Gefährliche Camouflage
Deutsche Produkte sind hochwertig und begehrt. Doch sie werden immer teurer produziert. Warum dies kaum bemerkt wird.
Deutschlands Wettbewerbsfähigkeit erodiert – und kaum jemand merkt’s. Der Grund: Unsere Außenhandelsstruktur gepaart mit dem Preiseffekt des sinkenden Euro verhüllt die aufkommende Wettbewerbsschwäche. Deutsche Waren werden für Käufer in vielen Ländern günstiger, obwohl die Herstellungskosten (Lohnstückkosten) steigen. Seit 2007 ziehen bei uns die Arbeitskosten deutlich an. Im Ausland blieben sie im selben Zeitraum gleich oder sanken. Im Schnitt hat das Ausland inzwischen einen Arbeitskostenvorteil von 22%, der Euroraum von 18%. Gleichzeitig verbessert sich die Produktivität in Deutschland kaum noch. Von 2007 bis 2014 betrug der Anstieg jeweils nur 0,5%. Allerdings sind nur die skandinavischen Länder, Belgien, die USA und die Niederlande produktiver als wir. Die Vergleichsländer insgesamt liegen 12% unter dem deutschen Niveau.
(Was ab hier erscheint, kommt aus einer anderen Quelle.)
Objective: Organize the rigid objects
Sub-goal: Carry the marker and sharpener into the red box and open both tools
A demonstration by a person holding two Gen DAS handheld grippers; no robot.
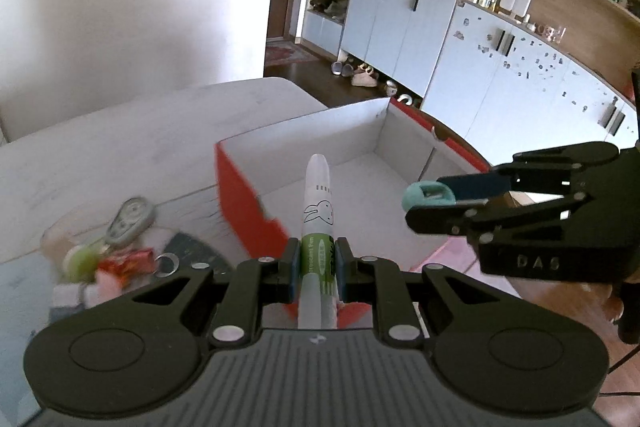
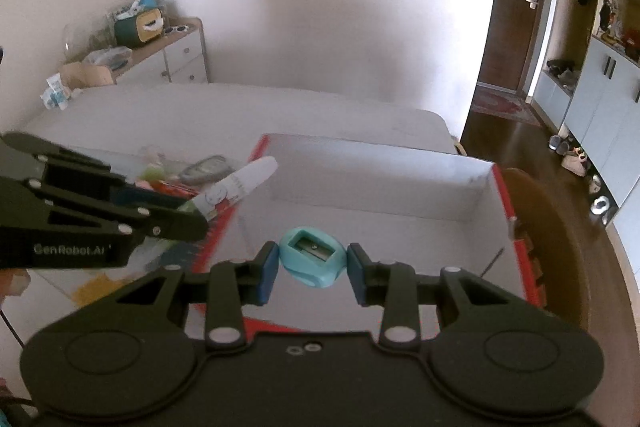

Der Euroraum liegt sogar um 14% unter der Produktivität Deutschlands. Von den Lohnstückkosten her ist die deutsche Wirtschaft jetzt in derselben schlechten Position wie im Krisenjahr 1999! Allein von 2011 bis 2014 verschlechterte sich die Lohnstückkostenposition Deutschlands um 5%. Das hat das Institut der deutschen Wirtschaft (IW) errechnet. Dennoch schlägt das nicht auf den Absatz durch. Die deutsche Exportwirtschaft wird durch den schwachen Euro angetrieben, der stärker gefallen ist, als die Lohnstückkosten gestiegen sind. Gegenüber dem Yen verlor der Euro 2015 gut 4%, gegen das britische Pfund 10%. Zum Schweizer Franken wertete er um 12% und gegen den US-Dollar sogar um 16% ab. Eine ganz andere Entwicklung zeigt sich in Spanien. Dort sind die Lohnstückkosten 2013 und 2014 gesunken. Zwischen 2009 und 2013 stieg die (Arbeits-)Produktivität um jeweils mehr als 1%. Wichtigster Exportmarkt der Spanier ist seit langer Zeit Südamerika. Gegenüber den südamerikanischen Währungen wertete der Euro im letzten Jahr auf. Dadurch konnte Spanien trotz solider Entwicklung keinen Boden gutmachen. Die deutsche Wirtschaft ist in keiner sonderlich guten Verfassung. Nur das Umfeld schafft enormen Rückenwind. Der Euro hat zu den Währungen unserer Haupthandelspartner deutlich abgewertet. Die Industrie arbeitet mit günstigen Energiepreisen.
Fazit: Um die günstigen Sondereffekte bereinigt, steht die deutsche Wirtschaft deutlich schlechter da als vor fünf Jahren. Dem sollten Unternehmer mehr Aufmerksamkeit schenken.